Появился в городе и новый военный губернатор – генерал Гришин-Алмазов, один из приближенных людей адмирала Колчака, человек более паркетный, чем военный. Французы тоже привезли своего хозяина, который с первого же часа пребывания на здешней земле пытался ею управлять, – консула Энно. А на территории этой, если малость умять границы, да подрезать, сровнять выступы, могла бы свободно вместиться вся Франция…
Реагируя на все происходящее, – уж слишком много непрошеных гостей пожаловало в Одессу, да и текучка среди них немалая, – областком решил создать иностранную коллегию, которой поручил вести пропагандистскую работу среди интервентов. Иностранцев действительно было не счесть, даже синекожие негры приехали из Сенегала, и не только они – были и молчаливые австралийские солдаты с ранцами, сшитыми из шкур кенгуру, и бойцы в легкомысленных юбчонках, украшенных птичьими перьями, представляющие неведомые папуасские государства, и сыны Туманного Альбиона с ледяными улыбками и презрительными глазами, – в общем, «каждой твари по паре». Отряд Котовского воевал со всеми.
Иностранная коллегия была немедленно взята под прицел, прежде всего – французами, поскольку армейские слухачи засекли тихие разговоры в 58-м Авиньонском полку, касающиеся экспорта революции, – неплохо бы, мол, кое-что из России перевезти в трюмах кораблей во Французскую республику… Румыны не отставали от французов, поскольку тоже считали себя хозяевами здешних земель. Заблуждение, конечно, ошибочное мнение, но что было, то было.
А греки вожделенно поглядывали из-под локтя на Потемкинскую лестницу и щурили темные масляные глазки: французы могут забрать себе всю территорию по урезу моря, но вот Одессу… Одессу они пусть оставят грекам!
Подпольщики все хорошо понимали и занимались разложением интервентов.
Во главе процесса, говоря языком девяностых годов, стояла все та же иностранная коллегия облсткома. Очень уж она не нравилась всем контрразведкам вместе взятым и прежде всего – иностранным.
Контрразведки не спали, они действовали и прежде всего – французская. Французы умели не только ухлестывать на Приморском бульваре за нарядными одесскими барышнями и вызывать их восхищение изящными жестами, тем, как держали в пальцах дымящиеся ароматные пахитоски, – французы были мастерами не только в этом, они завербовали немецкого офицера Манна, и тот под видом представителя группы «Спартак» сумел внедриться в городское подполье.

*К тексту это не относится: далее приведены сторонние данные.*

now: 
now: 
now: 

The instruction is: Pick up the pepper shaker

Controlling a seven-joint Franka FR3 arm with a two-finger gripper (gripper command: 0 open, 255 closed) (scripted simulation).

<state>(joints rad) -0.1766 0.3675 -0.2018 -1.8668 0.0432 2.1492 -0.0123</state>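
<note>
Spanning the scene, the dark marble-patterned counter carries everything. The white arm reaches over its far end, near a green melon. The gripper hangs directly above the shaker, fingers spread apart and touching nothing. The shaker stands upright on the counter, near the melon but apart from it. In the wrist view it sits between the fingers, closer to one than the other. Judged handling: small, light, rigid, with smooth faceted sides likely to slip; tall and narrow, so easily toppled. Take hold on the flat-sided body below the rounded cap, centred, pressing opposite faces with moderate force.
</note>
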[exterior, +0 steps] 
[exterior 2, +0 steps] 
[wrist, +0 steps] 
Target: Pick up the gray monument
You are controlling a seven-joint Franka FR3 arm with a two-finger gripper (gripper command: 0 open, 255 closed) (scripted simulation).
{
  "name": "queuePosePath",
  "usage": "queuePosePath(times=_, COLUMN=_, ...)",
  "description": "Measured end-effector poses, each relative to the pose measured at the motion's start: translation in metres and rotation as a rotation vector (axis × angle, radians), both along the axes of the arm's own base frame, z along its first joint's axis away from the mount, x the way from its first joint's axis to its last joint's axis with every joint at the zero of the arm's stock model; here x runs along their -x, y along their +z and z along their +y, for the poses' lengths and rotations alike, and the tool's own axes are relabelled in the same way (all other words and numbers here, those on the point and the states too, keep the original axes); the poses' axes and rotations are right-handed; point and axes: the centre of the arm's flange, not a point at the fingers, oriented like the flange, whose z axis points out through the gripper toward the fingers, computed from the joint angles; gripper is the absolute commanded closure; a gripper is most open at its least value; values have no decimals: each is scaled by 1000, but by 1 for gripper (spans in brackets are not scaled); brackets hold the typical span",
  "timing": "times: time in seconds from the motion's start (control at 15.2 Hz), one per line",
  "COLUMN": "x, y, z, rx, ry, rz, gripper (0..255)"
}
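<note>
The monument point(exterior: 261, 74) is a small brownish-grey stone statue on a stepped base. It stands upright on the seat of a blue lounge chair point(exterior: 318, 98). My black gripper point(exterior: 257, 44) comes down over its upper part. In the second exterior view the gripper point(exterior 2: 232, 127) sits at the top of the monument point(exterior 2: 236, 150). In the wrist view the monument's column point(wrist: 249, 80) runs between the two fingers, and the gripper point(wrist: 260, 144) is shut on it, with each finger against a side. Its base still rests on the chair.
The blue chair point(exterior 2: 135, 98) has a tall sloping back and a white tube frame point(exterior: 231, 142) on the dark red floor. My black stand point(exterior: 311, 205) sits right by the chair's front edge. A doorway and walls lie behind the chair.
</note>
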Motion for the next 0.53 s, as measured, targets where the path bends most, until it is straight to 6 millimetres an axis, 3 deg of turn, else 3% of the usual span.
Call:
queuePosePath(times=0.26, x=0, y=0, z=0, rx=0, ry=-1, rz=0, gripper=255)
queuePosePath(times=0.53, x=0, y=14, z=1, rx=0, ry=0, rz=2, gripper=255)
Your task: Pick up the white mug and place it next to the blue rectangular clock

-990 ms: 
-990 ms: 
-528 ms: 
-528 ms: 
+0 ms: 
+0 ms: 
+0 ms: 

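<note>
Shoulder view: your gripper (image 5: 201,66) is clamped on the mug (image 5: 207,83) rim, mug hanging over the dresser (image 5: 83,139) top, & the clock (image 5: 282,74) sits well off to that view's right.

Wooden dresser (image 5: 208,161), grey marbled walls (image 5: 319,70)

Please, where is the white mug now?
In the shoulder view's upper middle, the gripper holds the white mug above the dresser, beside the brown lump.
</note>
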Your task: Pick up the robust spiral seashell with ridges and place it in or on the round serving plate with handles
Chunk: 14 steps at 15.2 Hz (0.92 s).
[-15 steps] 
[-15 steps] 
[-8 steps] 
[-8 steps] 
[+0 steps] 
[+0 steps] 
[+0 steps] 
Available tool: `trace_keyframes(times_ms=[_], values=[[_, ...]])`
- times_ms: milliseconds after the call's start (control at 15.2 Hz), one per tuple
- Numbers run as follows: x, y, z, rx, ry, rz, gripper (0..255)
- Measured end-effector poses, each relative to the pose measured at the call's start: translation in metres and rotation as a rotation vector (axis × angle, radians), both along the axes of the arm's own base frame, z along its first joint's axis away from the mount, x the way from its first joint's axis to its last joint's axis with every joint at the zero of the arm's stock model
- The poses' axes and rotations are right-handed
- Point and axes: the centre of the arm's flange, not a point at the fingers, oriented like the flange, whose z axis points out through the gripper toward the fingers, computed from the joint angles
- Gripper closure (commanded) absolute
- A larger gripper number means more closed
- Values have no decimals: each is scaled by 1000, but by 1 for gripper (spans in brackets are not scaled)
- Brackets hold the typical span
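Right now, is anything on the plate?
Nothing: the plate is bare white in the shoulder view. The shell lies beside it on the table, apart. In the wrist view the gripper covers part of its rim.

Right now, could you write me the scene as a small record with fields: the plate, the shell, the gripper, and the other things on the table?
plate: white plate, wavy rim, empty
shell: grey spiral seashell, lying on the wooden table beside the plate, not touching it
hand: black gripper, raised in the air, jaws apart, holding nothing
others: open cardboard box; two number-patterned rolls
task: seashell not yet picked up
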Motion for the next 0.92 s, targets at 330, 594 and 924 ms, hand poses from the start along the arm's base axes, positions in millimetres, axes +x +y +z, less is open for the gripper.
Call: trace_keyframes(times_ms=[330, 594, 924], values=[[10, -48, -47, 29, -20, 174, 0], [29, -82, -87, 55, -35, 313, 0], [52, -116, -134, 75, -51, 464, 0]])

Более того – сделался там своим человеком.
Поскольку немец этот в совершенстве знал французский язык, то иностранная коллегия поручила ему работу по разложению французского корпуса. В областкоме Манну начали очень быстро доверять, – жаль только, что было забыто старое правило «Доверяй, но проверяй», – и через некоторое время провокатор знал не только имена всех членов иностранной коллегии, но и их адреса. Выведал также имена и адреса тех людей, которые помогали областкому, хорошо знали французских солдат, могли влиять на них, были знакомы и с командирами.
Все, что Манн знал, он передал в контрразведку, но с арестами просил повременить – боялся, что его раскроют. А если раскроют, то все: ноги Манна вместе с сапогами можно будет найти в одной канаве, голову в другой, крестец в третьей. Лже-«спартаковцу» такие штуки были хорошо известны… И Манн сделал хитрый ход.

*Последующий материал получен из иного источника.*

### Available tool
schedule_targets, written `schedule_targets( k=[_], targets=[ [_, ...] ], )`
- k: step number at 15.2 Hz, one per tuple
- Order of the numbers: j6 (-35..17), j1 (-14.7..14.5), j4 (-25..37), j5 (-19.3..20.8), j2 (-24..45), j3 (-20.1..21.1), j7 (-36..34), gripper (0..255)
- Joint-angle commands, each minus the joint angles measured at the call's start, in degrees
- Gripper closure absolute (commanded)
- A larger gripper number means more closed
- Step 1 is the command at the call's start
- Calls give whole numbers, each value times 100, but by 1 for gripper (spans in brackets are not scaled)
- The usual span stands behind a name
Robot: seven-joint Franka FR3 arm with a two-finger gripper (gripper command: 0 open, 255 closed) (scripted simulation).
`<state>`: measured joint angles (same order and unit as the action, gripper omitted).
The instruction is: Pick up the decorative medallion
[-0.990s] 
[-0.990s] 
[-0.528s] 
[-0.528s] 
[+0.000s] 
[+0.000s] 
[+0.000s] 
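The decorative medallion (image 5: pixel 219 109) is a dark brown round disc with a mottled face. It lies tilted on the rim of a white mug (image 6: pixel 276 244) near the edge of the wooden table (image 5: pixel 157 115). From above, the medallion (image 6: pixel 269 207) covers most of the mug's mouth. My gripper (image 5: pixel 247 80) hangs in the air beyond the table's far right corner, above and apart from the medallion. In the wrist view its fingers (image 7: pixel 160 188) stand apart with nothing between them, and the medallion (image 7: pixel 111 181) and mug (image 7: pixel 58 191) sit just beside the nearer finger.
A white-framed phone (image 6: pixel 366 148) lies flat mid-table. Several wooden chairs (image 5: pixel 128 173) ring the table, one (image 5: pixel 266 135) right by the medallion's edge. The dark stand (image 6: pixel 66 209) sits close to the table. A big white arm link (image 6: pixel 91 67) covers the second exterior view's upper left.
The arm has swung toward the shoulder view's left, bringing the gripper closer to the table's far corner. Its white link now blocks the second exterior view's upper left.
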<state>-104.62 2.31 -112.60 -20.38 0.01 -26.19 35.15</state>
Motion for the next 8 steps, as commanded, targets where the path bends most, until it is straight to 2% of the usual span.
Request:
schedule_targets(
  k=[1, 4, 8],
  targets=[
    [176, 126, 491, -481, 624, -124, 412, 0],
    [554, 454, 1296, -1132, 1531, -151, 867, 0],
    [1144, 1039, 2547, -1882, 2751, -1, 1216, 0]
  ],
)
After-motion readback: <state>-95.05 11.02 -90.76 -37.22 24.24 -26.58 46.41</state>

В Турции, в Константинополе, происходило формирование воинских частей, отправляемых в Россию. Манн внес толковое, с точки зрения подпольщиков, предложение – начинать работу по разложению интервентов не в Одессе, а там, где их еще только собирают под полковые флаги.

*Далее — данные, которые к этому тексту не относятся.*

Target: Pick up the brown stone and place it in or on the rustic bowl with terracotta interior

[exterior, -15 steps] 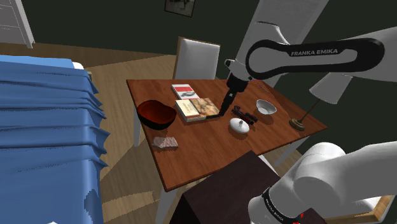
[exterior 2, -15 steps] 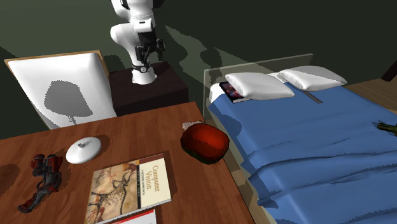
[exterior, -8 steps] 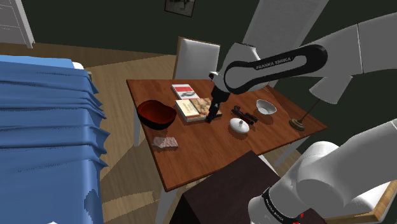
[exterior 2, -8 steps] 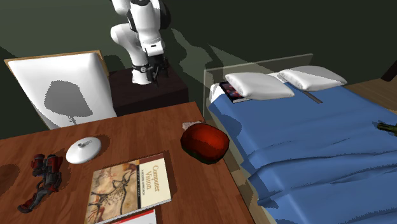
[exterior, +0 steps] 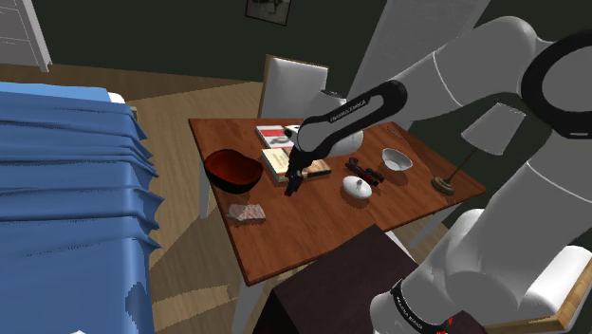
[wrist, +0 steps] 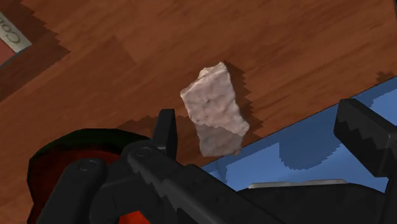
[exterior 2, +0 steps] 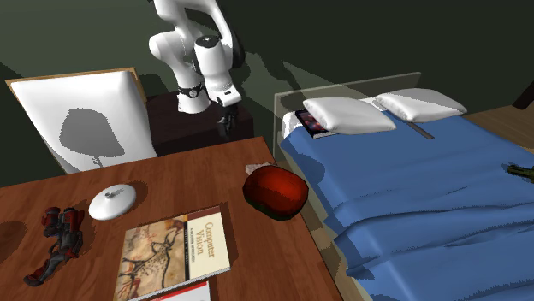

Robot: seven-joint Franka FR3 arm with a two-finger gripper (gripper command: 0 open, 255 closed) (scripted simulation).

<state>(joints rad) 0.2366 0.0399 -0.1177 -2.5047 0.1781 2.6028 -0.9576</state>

– Добраться до Константинополя несложно, но как вы там пробьетесь на пункты формирования? – спросил его югослав болгарского происхождения Стойко Ратков. – Ведь места эти запечатаны семью печатями, огорожены колючей проволокой, да еще там стоит батальон часовых?
– Есть у меня кое-какие подходы, – туманно ответил Манн, – печати мы распечатаем, часовым мы предъявим бумажку. Могу для проверки взять с собою в Константинополь одного сотрудника иностранной коллегии.
Ратков отрицательно покачал головой:
– Опасно.
– Жизнь вообще опасная штука, – философским тоном произнес Манн.
В Константинополь он выехал один – сел на французский экспедиционный транспорт, везший солдат на отдых, и растворился в синеющей дали моря.
Едва транспорт растаял в морском пространстве, как на город накинула свою сеть контрразведка французов. Арестованы были все, чьи фамилии и адреса Манн передал подручным генерала Франше д’Эспере, и без всякого разбирательства доставлены к стенам еврейского кладбища, сразу под стволы расстрельной команды.
Спастись удалось только одному члену иностранной коллегии областкома – Стойко Раткову. Остальные после залпа винтовок остались лежать у кладбищенской стены – всего одиннадцать человек.